## TRY IT
Output only the lines below from the one containing "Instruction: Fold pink" to the one containing "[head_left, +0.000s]", exactly as written, both ends kept.

+++++

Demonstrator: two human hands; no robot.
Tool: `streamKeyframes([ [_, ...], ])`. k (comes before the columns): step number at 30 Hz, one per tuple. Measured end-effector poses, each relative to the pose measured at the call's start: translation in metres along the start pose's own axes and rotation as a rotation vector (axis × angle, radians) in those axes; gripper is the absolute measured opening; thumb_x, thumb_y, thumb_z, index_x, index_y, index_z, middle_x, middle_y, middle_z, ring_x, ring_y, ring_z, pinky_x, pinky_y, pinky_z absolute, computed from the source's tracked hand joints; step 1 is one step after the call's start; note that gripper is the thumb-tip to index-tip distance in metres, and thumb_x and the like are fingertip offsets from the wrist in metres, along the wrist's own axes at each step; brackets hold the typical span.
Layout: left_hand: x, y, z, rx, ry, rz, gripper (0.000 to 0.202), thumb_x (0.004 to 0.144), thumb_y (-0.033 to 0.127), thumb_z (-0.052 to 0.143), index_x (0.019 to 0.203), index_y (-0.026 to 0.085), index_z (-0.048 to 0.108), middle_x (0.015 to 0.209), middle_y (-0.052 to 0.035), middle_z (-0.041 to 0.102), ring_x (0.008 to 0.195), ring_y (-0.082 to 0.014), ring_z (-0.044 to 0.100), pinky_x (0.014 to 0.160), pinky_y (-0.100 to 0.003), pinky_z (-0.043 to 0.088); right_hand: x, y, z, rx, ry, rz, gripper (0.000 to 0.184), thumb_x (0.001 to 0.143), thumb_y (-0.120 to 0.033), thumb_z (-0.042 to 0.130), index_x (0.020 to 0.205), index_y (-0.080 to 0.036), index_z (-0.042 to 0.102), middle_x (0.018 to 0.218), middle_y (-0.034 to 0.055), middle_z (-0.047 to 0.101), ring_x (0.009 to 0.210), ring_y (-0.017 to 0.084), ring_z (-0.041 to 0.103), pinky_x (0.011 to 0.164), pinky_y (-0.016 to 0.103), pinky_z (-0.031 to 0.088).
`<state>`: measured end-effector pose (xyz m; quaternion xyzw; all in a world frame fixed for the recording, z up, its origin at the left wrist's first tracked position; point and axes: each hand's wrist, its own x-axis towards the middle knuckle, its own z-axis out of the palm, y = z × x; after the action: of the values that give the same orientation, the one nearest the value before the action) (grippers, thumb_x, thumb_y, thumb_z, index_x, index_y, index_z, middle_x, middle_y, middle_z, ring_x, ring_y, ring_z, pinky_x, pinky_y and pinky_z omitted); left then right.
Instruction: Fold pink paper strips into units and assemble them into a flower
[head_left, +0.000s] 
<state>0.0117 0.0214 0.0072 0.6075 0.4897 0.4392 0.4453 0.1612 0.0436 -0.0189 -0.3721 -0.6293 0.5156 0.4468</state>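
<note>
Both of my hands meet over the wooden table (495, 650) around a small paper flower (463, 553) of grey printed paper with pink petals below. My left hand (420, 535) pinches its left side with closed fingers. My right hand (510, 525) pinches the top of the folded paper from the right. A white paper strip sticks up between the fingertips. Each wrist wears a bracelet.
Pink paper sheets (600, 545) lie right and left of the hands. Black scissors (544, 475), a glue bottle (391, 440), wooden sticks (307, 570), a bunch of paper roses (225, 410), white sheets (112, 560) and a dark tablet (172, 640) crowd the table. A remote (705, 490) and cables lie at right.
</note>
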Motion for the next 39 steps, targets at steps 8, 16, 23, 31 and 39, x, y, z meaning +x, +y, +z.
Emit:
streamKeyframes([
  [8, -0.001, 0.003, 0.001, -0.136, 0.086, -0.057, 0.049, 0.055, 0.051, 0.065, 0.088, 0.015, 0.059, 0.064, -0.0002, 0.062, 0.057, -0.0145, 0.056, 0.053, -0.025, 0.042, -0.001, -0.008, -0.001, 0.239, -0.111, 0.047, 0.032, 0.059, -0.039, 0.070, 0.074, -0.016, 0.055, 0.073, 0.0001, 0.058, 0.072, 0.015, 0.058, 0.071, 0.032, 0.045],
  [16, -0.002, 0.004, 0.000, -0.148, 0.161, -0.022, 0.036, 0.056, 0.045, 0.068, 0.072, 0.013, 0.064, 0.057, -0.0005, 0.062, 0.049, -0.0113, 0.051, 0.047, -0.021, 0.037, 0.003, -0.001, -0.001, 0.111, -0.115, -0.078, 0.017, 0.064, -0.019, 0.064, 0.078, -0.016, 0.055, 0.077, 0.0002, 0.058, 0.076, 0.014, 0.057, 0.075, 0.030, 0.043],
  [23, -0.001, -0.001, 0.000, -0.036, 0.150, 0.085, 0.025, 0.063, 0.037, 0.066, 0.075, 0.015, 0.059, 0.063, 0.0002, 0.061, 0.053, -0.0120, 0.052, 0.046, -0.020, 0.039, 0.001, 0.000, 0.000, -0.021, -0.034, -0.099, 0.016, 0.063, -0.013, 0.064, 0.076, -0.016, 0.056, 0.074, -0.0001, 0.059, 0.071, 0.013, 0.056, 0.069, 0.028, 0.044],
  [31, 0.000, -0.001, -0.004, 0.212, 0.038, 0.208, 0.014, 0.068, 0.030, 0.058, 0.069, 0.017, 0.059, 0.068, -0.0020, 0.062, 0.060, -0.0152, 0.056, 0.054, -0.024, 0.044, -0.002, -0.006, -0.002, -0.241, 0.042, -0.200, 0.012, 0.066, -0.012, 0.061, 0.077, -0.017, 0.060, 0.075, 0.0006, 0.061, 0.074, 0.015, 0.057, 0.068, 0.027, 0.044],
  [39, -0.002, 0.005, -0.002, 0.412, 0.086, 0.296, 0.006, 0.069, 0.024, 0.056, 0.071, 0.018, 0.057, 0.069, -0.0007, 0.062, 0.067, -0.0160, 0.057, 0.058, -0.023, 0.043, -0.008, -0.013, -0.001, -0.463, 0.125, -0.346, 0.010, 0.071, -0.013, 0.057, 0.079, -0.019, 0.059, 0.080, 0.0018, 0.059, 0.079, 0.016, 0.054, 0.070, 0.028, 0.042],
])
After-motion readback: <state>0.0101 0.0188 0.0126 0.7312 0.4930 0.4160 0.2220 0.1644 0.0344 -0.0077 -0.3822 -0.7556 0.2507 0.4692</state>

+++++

## RESULT FOR THIS TASK
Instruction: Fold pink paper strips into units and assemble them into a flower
[head_left, +0.000s] 

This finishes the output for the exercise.